**What the task requires**
Beginning at the line containing "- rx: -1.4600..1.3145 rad" in the material below and ending at the line containing "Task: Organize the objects", return each line exactly and add nothing.

**Data supplied**
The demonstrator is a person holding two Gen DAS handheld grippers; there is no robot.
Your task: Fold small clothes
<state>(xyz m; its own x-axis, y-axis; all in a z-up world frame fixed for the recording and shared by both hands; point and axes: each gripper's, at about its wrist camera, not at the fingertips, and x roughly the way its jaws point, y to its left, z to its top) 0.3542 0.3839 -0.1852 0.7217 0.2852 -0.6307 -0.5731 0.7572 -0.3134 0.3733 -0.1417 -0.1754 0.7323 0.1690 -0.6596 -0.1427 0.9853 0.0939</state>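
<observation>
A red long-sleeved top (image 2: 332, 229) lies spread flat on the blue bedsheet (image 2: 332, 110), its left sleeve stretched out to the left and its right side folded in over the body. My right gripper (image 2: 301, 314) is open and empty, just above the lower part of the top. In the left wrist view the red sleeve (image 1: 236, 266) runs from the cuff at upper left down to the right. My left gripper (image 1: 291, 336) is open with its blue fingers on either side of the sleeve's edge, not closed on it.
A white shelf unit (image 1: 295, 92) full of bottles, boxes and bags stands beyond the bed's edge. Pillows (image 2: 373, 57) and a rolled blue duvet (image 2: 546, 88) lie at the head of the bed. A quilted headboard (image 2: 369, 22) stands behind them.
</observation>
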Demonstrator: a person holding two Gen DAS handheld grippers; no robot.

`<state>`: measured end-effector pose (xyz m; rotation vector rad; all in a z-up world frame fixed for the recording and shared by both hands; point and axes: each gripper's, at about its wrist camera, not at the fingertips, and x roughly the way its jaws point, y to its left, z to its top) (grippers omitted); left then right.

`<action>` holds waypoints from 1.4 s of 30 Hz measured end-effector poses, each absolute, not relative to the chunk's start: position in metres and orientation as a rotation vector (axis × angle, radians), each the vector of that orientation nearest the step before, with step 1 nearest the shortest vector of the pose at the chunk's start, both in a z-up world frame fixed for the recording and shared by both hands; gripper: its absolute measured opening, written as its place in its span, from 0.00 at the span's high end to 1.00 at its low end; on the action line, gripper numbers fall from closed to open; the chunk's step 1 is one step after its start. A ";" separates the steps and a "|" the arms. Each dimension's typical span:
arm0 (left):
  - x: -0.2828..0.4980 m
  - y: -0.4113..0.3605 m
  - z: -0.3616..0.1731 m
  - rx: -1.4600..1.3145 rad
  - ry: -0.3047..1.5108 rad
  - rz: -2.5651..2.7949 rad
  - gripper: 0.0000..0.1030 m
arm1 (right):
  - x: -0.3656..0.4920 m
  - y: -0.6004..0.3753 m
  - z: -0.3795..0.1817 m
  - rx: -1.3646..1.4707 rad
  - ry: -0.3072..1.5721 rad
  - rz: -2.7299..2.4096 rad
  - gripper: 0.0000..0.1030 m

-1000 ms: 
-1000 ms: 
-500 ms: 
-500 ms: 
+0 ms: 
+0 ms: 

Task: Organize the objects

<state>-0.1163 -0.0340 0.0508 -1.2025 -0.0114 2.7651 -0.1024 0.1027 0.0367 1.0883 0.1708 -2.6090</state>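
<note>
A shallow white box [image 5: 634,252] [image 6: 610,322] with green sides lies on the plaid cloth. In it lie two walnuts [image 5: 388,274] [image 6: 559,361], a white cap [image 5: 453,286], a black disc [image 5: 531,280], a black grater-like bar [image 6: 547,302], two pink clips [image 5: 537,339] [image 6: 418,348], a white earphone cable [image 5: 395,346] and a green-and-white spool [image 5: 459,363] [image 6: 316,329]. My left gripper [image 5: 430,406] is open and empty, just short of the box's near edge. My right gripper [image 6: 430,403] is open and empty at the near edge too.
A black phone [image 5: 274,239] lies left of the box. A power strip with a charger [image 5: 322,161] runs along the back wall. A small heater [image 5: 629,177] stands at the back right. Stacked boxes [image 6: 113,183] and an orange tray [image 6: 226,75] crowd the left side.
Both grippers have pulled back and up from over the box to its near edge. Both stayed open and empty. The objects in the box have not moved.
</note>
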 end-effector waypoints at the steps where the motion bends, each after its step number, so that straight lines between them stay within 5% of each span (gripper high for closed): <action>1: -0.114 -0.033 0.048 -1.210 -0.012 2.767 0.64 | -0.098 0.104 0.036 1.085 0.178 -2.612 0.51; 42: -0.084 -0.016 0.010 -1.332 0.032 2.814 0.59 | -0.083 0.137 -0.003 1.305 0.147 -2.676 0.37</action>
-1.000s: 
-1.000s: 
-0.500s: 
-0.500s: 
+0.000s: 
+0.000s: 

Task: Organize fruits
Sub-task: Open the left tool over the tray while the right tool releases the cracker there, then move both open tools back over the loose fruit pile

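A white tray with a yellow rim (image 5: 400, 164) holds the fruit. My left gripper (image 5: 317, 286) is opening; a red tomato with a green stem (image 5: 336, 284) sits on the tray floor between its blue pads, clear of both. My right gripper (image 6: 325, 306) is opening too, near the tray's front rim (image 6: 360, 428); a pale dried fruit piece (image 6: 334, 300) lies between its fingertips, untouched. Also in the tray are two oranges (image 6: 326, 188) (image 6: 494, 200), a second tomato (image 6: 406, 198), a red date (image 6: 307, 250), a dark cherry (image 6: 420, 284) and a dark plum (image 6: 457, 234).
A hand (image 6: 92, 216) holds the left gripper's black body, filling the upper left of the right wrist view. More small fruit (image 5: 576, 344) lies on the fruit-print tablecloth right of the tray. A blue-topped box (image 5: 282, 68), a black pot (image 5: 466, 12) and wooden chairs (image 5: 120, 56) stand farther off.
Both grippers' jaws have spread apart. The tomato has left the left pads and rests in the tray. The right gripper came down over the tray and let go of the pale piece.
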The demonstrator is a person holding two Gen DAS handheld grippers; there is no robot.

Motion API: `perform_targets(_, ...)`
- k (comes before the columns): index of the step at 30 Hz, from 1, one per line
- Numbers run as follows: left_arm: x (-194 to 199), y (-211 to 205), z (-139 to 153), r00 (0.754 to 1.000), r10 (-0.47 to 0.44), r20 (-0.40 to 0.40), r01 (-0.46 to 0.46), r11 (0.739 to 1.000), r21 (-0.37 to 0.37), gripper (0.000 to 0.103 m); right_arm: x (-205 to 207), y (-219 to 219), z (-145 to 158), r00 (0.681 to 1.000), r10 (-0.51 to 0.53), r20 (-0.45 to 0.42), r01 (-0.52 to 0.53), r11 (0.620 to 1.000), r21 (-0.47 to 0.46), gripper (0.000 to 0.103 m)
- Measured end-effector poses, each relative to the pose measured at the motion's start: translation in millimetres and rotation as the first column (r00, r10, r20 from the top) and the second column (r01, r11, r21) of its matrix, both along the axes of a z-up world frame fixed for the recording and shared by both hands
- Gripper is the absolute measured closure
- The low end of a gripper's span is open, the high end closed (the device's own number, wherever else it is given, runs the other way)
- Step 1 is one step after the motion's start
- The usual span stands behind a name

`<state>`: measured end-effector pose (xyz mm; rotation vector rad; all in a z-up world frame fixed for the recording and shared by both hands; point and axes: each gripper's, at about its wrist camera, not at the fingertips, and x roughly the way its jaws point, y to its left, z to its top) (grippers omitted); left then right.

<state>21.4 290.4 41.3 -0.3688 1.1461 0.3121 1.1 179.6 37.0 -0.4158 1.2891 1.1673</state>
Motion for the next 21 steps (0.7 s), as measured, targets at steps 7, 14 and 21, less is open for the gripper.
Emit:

**Output for this exercise**
  - rx: -1.4600..1.3145 rad
  - ry: -0.3047..1.5108 rad
  - rz: -2.5651..2.7949 rad
  - gripper: 0.0000..0.1030 m
arm1 (right):
  - x: -0.3656..0.4920 m
  - y: -0.6004..0.3753 m
  - z: -0.3795..0.1817 m
  - rx: -1.3646..1.4707 rad
  - ry: -0.3072..1.5721 rad
  - rz: -2.7299..2.4096 rad
  - gripper: 0.0000..0.1030 m

-1000 ms: 
-1000 ms: 
-500 ms: 
-500 ms: 
+0 ms: 
+0 ms: 

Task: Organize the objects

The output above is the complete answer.